Why pet overpopulation is a myth

Pet overpopulation is a myth because there are more people seeking out pets than there are pets without homes. I’ll get to the actual numbers in the next section.

First, here’s another example using something less emotional than dogs and cats – apples.

Let’s say I’m trying to sell 200 apples. On the first day I sell 50 apples. My apple trees also drop 55 more apples that day so at the end of the day I have 205 apples total – five more than what I started with. (200 -50 + 55 = 205)

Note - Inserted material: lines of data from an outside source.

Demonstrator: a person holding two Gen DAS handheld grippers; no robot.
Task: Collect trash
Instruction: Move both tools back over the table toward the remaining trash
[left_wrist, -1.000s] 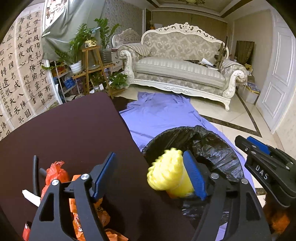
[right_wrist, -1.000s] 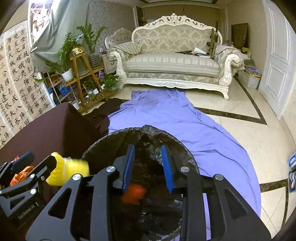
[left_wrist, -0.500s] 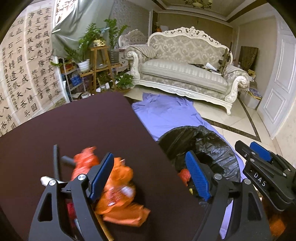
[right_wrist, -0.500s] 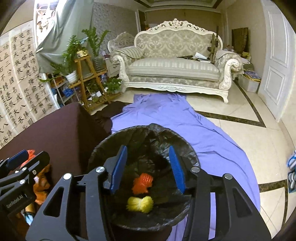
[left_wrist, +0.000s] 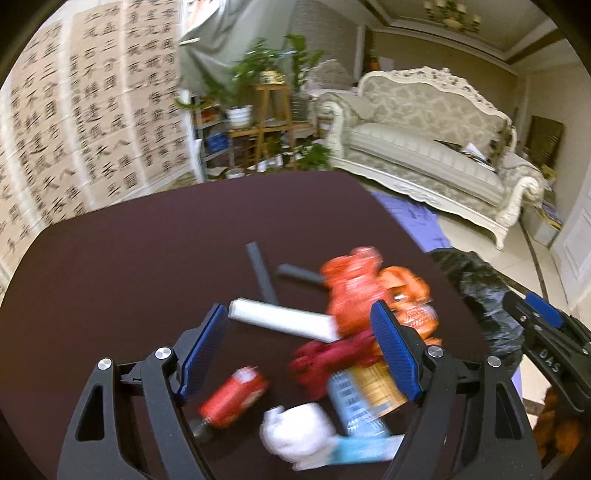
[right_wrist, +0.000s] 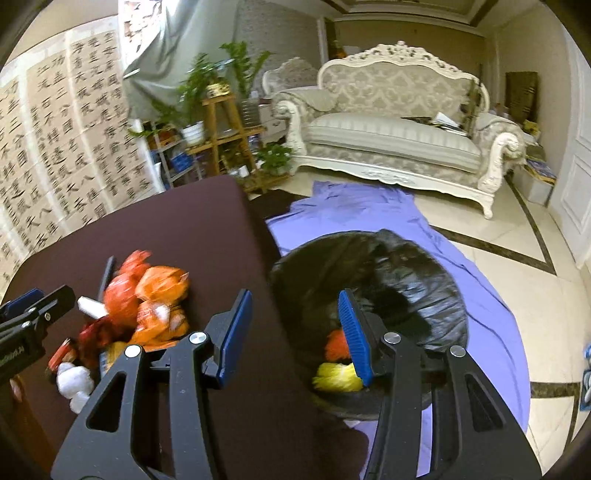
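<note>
A pile of trash lies on the dark brown table (left_wrist: 147, 251): orange wrappers (left_wrist: 373, 288), a white stick (left_wrist: 280, 319), a red can (left_wrist: 232, 397), a white crumpled wad (left_wrist: 299, 435), a blue-labelled tube (left_wrist: 351, 402) and black strips (left_wrist: 262, 273). My left gripper (left_wrist: 299, 350) is open and empty above the pile. My right gripper (right_wrist: 291, 332) is open and empty, straddling the table edge and the black-lined trash bin (right_wrist: 417, 280). A yellow item (right_wrist: 334, 378) and an orange item (right_wrist: 336, 345) lie in the bin. The pile (right_wrist: 147, 302) also shows in the right wrist view.
A purple sheet (right_wrist: 369, 214) covers the floor under the bin. A cream sofa (right_wrist: 399, 136) stands behind it. A wooden plant stand (right_wrist: 229, 125) and calligraphy screen (right_wrist: 55, 147) are at the left. A white door (right_wrist: 580, 147) is at the right.
The yellow item left my left gripper and now lies in the bin with the orange one. My left gripper swung left over the pile; my right gripper opened wider and shifted left.
</note>
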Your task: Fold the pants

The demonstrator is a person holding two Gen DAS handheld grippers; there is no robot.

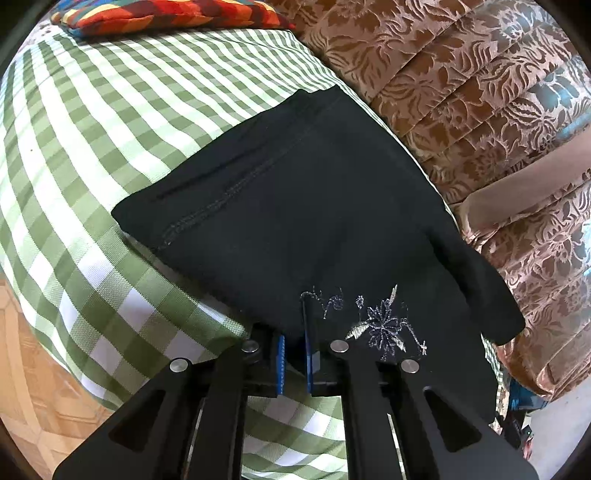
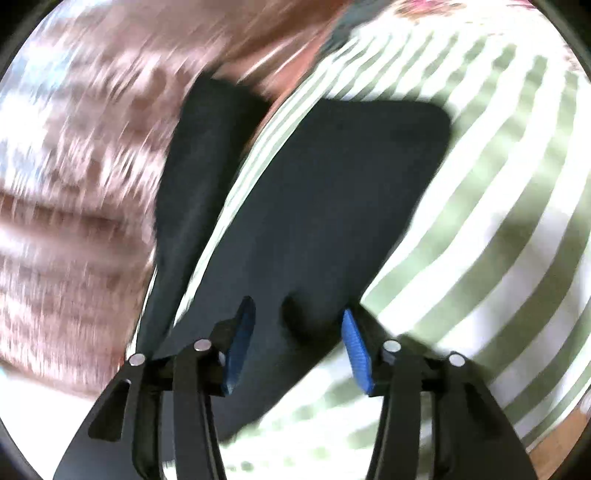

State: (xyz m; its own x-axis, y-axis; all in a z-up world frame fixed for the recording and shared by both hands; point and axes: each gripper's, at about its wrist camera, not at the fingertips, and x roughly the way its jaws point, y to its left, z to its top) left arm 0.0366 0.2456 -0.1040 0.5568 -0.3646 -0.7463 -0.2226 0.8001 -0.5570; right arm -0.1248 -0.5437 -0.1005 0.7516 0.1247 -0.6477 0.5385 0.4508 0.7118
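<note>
Black pants (image 1: 295, 221) with white floral embroidery lie folded on a green-and-white checked cloth (image 1: 92, 129). My left gripper (image 1: 295, 365) is shut on the near edge of the pants, the fabric pinched between its blue pads (image 1: 280, 362). One part of the pants hangs over the cloth's right edge. In the blurred right wrist view the pants (image 2: 314, 206) lie on the checked cloth (image 2: 480, 240), with a strip (image 2: 195, 177) hanging off the left edge. My right gripper (image 2: 295, 350) is open just above the near end of the pants, its blue pads (image 2: 356, 354) apart.
A brown floral patterned fabric (image 1: 461, 92) lies along the right of the cloth. A colourful cushion (image 1: 166, 14) sits at the far end. The person's bare arm (image 1: 528, 188) shows at the right. A wooden floor (image 1: 33, 362) is at the lower left.
</note>
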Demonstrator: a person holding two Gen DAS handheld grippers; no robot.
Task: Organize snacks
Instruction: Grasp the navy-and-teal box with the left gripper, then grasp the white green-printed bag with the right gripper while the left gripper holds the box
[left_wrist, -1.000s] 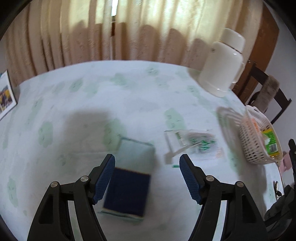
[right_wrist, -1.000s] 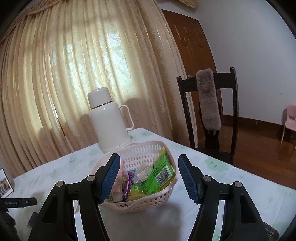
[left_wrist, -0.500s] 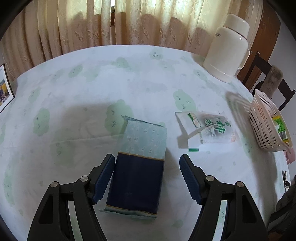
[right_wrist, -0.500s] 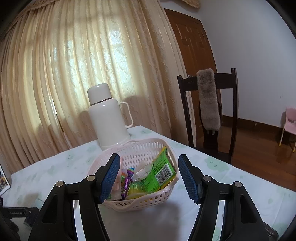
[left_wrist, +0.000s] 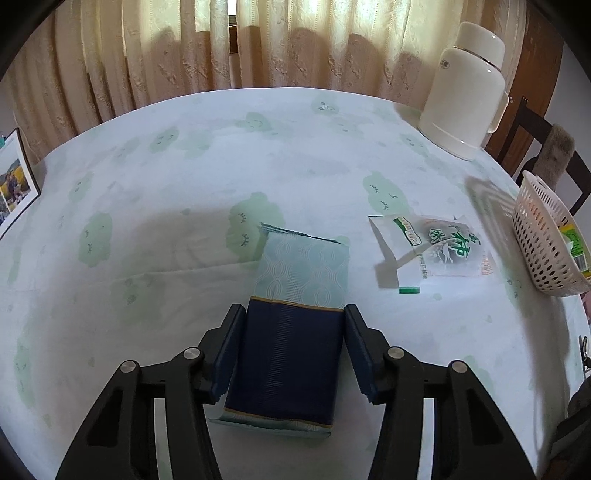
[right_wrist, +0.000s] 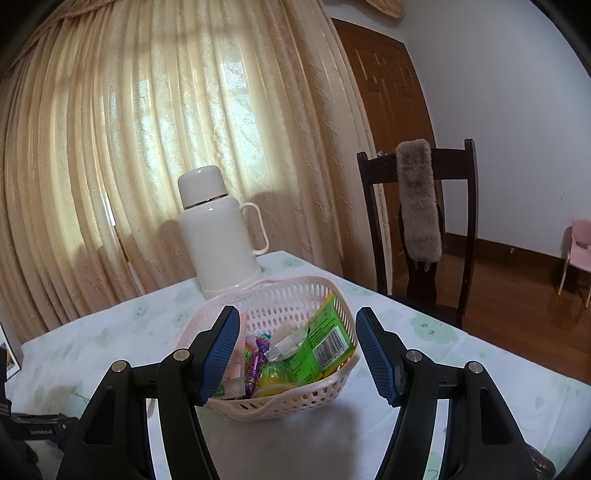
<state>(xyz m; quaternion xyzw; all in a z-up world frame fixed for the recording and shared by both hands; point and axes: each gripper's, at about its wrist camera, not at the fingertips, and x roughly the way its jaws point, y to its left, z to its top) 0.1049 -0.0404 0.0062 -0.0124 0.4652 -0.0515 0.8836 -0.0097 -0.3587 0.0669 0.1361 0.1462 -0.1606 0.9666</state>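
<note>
The left gripper (left_wrist: 291, 350) is straddling the navy-and-teal snack packet (left_wrist: 295, 321), which is lying flat on the tablecloth (left_wrist: 184, 166). The jaws have just been closing, and the pads are now sitting against the two long sides of the packet's dark half; contact appears made, so the packet is judged held but not yet lifted. The packet's long axis is running straight away from the gripper, in line with the fingers, so the grip is spanning its short width.

Relative to the packet, the white basket (left_wrist: 543, 236) is standing well to the right at the table edge, and a white-and-green snack bag (left_wrist: 432, 247) is lying between packet and basket. The coming move is judged to be a lift and a carry rightward over that bag.

The right gripper (right_wrist: 295, 350) is hovering with jaws wide and empty in front of the basket (right_wrist: 295, 291), which is already holding a green packet (right_wrist: 325, 347) and sweets. It is the nearer one to the basket.

A white thermos (left_wrist: 465, 92) is standing beyond the basket, with curtains (left_wrist: 258, 48) behind the table.
</note>
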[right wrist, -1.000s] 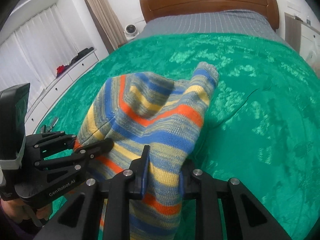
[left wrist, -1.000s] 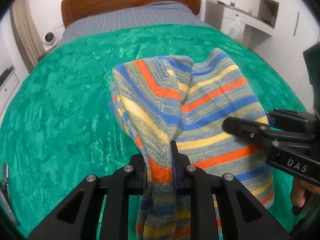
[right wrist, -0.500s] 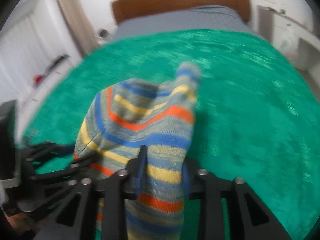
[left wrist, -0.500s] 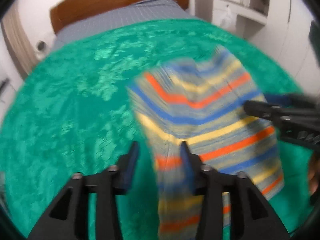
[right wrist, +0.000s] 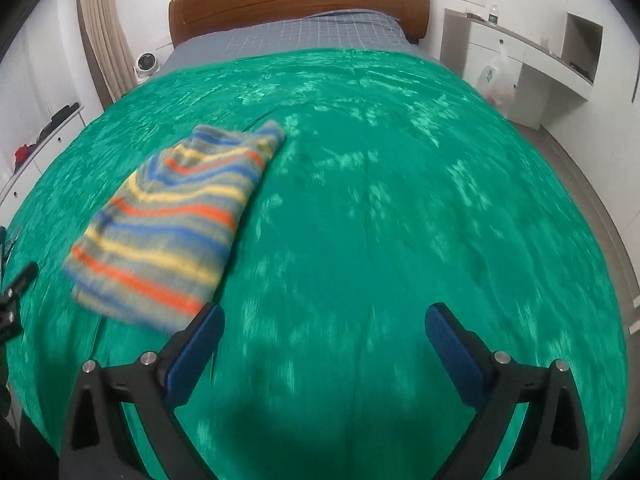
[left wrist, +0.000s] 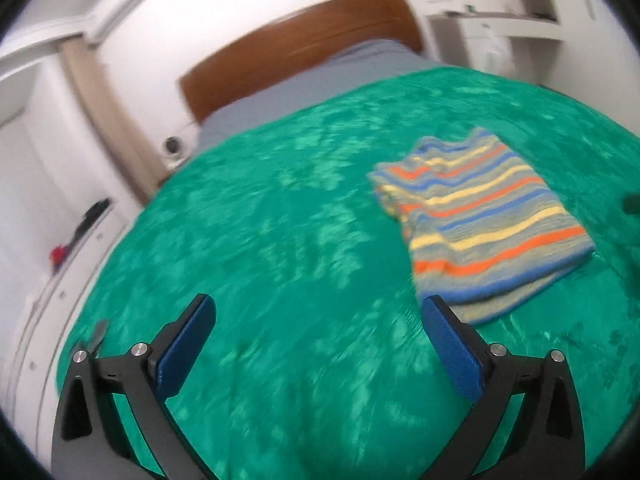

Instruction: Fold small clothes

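Lying folded on the green bedspread (right wrist: 400, 220), one striped knit sweater (left wrist: 480, 220) sits ahead and right of the left gripper (left wrist: 316, 332), ahead and left of the right gripper (right wrist: 325, 336). Both tongs stand spread wide, holding nothing. The knit looks soft, light and floppy, likely best pinched at a hem corner or folded edge.

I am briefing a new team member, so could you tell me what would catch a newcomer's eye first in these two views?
The striped knit garment stands out first: orange, blue and yellow bands, lying folded flat on the bright green bedspread, which fills most of both views. Next come the left gripper and right gripper, both wide open and empty in the foreground. Behind, a brown wooden headboard closes the scene.
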Motion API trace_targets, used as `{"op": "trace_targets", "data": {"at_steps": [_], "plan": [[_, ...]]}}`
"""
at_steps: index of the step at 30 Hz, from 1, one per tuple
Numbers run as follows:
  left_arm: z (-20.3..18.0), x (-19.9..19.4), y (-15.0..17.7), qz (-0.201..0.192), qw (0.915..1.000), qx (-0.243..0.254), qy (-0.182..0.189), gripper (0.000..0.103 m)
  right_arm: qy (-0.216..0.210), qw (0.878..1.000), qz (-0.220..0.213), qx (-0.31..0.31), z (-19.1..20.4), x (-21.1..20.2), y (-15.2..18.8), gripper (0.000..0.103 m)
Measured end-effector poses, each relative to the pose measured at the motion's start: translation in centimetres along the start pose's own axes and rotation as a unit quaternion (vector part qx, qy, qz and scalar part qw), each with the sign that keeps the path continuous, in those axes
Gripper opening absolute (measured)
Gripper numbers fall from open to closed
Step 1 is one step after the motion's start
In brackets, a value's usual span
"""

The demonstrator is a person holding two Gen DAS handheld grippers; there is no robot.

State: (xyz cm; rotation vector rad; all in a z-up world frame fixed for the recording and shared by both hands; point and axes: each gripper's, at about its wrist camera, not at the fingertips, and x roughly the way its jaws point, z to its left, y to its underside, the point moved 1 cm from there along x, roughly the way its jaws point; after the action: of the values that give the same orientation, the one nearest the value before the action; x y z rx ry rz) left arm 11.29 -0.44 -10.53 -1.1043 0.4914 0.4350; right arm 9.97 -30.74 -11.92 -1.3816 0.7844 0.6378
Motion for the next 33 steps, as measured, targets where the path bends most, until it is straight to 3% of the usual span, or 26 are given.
{"op": "trace_targets", "data": {"at_steps": [4,6,12,19,22,33], "plan": [[1.0,-1.6,0.9,0.048,0.9953,-0.066,0.052,0.103,-0.006,1.0,-0.002,-0.015,1.5,-3.2,2.2,0.1],[1.2,-2.1,1.1,0.066,0.9926,-0.083,0.06,0.103,-0.009,1.0,-0.004,-0.027,2.8,-4.4,2.6,0.1],[0.5,-3.6,1.5,0.119,0.9855,-0.071,0.098,0.103,-0.027,0.998,-0.014,-0.059,7.5,-8.4,2.8,0.103],[0.9,-7.3,0.7,0.094,0.9885,-0.079,0.089,0.103,-0.041,0.997,-0.028,-0.054,9.9,-12.1,3.4,0.103],[1.1,-9.0,0.3,0.08,0.987,-0.092,0.105,0.103,-0.04,0.997,-0.03,-0.059,10.2,-13.6,3.9,0.103],[-0.2,-12.0,-1.2,0.075,0.9842,-0.105,0.121,0.103,-0.02,0.998,-0.046,-0.03,8.3,-17.0,4.1,0.103]]}}
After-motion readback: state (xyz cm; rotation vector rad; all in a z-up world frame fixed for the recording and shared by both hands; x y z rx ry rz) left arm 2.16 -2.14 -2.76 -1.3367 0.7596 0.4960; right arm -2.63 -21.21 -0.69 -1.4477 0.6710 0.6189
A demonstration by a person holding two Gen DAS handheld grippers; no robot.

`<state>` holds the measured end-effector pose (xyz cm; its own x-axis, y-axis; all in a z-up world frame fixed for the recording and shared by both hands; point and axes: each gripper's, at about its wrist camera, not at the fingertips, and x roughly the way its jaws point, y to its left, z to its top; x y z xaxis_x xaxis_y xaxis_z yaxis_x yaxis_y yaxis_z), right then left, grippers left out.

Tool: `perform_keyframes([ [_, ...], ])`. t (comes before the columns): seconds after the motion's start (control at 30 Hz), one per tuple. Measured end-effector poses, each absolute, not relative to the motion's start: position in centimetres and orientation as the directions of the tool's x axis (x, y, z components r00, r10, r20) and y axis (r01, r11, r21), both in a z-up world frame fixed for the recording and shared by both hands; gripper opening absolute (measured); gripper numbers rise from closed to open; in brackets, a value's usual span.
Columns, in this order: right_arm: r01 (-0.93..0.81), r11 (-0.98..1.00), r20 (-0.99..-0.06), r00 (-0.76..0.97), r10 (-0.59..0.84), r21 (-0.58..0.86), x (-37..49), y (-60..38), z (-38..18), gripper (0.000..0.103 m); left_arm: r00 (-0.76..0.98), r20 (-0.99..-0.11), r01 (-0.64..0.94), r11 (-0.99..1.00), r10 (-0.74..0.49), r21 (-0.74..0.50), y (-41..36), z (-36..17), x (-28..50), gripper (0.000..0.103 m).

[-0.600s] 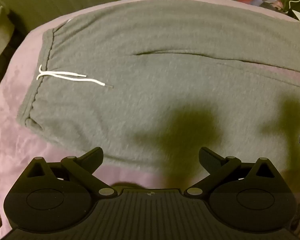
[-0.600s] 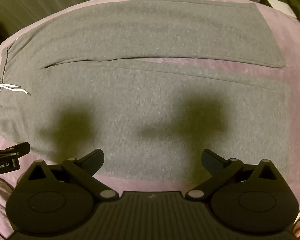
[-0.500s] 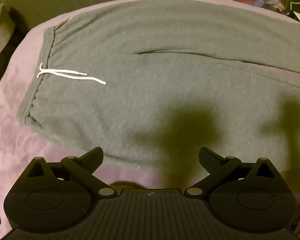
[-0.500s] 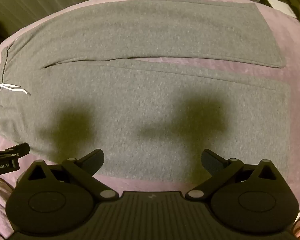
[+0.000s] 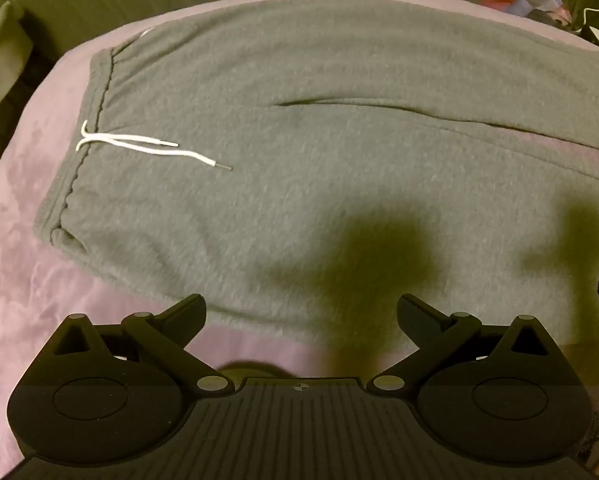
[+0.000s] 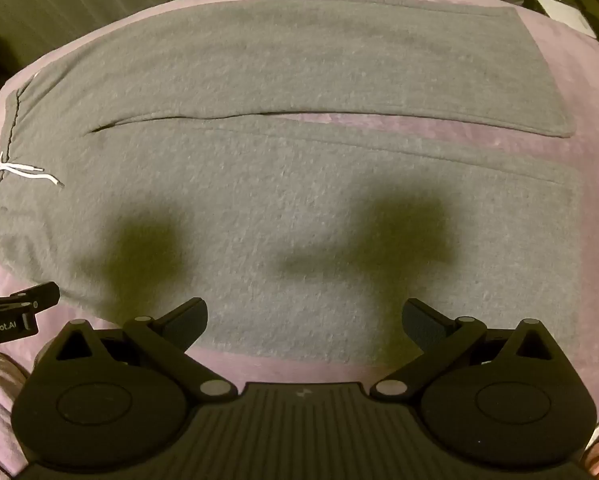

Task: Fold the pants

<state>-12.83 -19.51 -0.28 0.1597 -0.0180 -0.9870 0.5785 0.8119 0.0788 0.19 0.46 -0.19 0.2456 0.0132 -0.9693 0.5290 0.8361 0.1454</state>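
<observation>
grey sweatpants [image 6: 299, 216] spread flat and unfolded on a bed with a mauve cover [image 6: 591, 184], waistband [image 5: 99, 92] at 9 o'clock, hems at 3 o'clock; the two legs lie side by side, touching near the crotch and parting toward the hems, where a wedge of the cover shows between them. a white drawstring [image 5: 147, 146] lies loose on the front panel just beside the waistband.

left gripper [image 5: 301, 312] and right gripper [image 6: 305, 316]: both released, jaws wide apart with nothing between them, hovering above the near edge of the near leg at 6 o'clock, each casting a dark shadow on the cloth. the left gripper also shows at 9 o'clock in the right wrist view.

likely faults from here, as judgements:
- a pinch taken too shallow would catch only the top layer of the soft fleece, so the leg would open up rather than fold over as one.
- unequal lift between the two grippers would drag the near leg askew, leaving the hems mismatched on the far leg.
- the loose drawstring could get trapped inside the fold and leave a ridge.
- the cover is soft too; a deep bite may gather it along with the pants.
- cables and clutter past the bed at 1 o'clock could snag a wide swing.
</observation>
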Motion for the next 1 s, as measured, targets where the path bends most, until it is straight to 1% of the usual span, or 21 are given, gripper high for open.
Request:
perform_keyframes([
  [1.0, 0.571, 0.817, -0.988, 0.157, -0.012, 0.081, -13.00, -19.39, -0.71, 0.103, 0.229, -0.973, 0.524, 0.840, 0.018, 0.139, 0.50, -0.70, 0.60, 0.103],
])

Now, does this mean I have “too many” apples? Does it mean I have to throw some away? Does it mean there are not enough “homes” seeking out my apples?

No.

It probably means I suck at marketing. Or I haven’t asked for any help. It could also be that I’m just not a nice person and people would rather buy apples from someone else. Or maybe my apple stand is run down and depressing. I might even be too picky about who can buy my apples.

It doesn’t mean there are “too many” apples. It doesn’t mean I am forced to “save some and destroy the rest.” It doesn’t mean we have an apple-overpopulation problem.

I just need to get more creative on how to sell my apples.

A review of the real math with real numbers

The following statistics are taken from a study by the Humane Society of the United States and Maddie’s Fund. The No Kill Advocacy Center, a group with the mission to end the killing of healthy U.S. shelter pets, commonly cites these statistics.

I used to be like everyone else and never thought to question pet overpopulation (thank you Jan for being the first to teach me otherwise). All my life I heard “help control the pet population” or “no one wants to kill animals, but we have too many.”

Journalists report pet overpopulation as a fact in their stories – “simple math says there aren’t enough homes” – without even questioning it.

Where are the copy editors?

Here are the real numbers:

Roughly 23 million people obtain a new dog or cat annually in the United States. Of those, about 17 million are undecided about where they will get that pet and can be convinced to adopt. Meanwhile, U.S. shelters kill 3 million healthy dogs and cats annually due to a “lack of homes.”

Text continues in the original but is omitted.